Charles Fort - Marchmont Street, London, UK
Posted by: Groundspeak Regular Member Master Mariner
N 51° 31.480 W 000° 07.506
30U E 699428 N 5712090
This stainless steel "blue" plaque is located on a building on the south west side of Marchmont Street. Plans are afoot to replace this plaque, placed in protest, with an official and truly blue plaque.
Waymark Code: WMKQYX
Location: London, United Kingdom
Date Posted: 05/19/2014
Published By:Groundspeak Premium Member Norfolk12
Views: 2

The plaque, placed by the Marchmont Association, tells us:

Charles Fort (1874 - 1932)
American founder of Forteanism
the study of anomalous phenomena,
lived here 1921 - 1928

The Forteana website tells us about Fort:

Charles Fort was born into a fairly prosperous family of Dutch immigrants who owned a wholesale grocery business in Albany, New York State. He was the eldest of three brothers - the others being Clarence, and the youngest, Raymond. Their mother died within a few years of Clarence's birth and Fort's father married again during Fort's teens.

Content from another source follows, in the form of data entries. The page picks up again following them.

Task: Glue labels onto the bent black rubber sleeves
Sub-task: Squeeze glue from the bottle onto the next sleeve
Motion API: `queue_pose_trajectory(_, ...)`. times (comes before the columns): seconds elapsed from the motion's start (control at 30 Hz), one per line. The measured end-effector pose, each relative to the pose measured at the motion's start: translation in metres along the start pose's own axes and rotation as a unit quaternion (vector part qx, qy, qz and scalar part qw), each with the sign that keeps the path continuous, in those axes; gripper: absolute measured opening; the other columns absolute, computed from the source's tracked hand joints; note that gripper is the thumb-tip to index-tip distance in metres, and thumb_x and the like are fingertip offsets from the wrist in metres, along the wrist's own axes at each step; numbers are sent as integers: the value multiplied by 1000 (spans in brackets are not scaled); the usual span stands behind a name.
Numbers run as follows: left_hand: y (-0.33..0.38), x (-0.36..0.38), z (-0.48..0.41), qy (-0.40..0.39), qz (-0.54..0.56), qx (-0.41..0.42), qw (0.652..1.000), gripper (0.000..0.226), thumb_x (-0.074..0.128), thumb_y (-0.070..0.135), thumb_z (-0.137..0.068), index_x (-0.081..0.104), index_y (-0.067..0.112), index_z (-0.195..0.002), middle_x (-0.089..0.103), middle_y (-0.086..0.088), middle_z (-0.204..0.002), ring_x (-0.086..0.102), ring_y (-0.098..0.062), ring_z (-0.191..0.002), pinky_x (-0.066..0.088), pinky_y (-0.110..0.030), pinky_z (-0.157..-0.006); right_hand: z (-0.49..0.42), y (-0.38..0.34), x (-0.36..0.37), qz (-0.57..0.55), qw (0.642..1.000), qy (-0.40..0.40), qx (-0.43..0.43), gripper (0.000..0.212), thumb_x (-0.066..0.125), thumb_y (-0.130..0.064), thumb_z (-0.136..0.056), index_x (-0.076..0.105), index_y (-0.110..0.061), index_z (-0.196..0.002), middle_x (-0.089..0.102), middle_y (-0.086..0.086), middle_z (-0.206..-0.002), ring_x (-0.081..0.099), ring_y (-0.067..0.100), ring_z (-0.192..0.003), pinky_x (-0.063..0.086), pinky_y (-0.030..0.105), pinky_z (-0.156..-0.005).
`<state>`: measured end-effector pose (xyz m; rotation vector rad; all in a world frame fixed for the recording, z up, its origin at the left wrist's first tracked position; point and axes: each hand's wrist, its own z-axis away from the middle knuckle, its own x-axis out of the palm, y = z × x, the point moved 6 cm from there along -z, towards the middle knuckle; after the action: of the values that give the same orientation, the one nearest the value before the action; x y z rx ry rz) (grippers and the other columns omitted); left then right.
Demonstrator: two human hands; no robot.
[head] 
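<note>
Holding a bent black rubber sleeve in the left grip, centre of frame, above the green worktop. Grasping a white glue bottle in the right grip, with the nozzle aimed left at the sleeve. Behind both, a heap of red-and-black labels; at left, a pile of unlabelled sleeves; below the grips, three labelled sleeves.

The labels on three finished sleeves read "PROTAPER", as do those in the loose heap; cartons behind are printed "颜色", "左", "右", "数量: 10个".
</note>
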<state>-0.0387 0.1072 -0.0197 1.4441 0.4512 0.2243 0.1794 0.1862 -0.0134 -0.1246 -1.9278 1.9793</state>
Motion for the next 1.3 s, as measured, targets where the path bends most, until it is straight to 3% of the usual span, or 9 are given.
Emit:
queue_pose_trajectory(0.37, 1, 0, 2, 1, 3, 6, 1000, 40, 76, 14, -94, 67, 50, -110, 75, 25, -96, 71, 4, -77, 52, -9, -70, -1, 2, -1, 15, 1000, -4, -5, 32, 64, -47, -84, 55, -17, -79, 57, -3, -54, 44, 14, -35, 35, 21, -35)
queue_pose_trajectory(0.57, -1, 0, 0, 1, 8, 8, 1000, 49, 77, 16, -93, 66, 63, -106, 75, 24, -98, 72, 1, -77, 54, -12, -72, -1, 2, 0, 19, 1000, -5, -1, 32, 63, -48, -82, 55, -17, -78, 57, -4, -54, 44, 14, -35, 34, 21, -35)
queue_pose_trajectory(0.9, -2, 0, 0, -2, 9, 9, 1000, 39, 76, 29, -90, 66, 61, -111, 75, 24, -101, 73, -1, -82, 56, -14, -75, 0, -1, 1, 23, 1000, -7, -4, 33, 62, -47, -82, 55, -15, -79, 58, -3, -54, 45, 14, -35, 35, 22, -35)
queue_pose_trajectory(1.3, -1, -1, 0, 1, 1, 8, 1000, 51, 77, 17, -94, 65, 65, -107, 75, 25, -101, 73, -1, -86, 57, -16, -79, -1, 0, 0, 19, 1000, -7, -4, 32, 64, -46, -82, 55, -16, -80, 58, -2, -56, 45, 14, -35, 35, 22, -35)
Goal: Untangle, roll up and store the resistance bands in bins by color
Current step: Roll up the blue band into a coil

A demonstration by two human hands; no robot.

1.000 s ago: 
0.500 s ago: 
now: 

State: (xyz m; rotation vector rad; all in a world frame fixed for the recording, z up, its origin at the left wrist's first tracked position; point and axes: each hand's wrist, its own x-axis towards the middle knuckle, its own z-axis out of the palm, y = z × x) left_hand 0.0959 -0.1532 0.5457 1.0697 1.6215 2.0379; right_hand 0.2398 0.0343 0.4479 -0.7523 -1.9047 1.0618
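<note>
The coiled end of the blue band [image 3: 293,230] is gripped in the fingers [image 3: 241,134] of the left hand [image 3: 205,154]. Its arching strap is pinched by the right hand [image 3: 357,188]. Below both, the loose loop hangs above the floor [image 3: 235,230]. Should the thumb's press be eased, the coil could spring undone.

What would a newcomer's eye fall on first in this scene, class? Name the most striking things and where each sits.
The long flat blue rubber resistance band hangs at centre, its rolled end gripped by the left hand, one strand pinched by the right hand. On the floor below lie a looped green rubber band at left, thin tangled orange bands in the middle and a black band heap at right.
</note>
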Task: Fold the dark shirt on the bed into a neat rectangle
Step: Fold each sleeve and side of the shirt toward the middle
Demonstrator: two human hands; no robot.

Beatings by his tyrannical father helped set him against authority and dogma, as he declares in the remaining fragments of his autobiography Many Parts. Escaping home at the age of 18, he worked as a reporter in New York City before hitch-hiking through Europe "to put some capital into the bank of experience." In 1896, aged 22, he contracted malaria in South Africa and returned to New York where he married Anna Filan (or Filing), an English servant girl in his father's house.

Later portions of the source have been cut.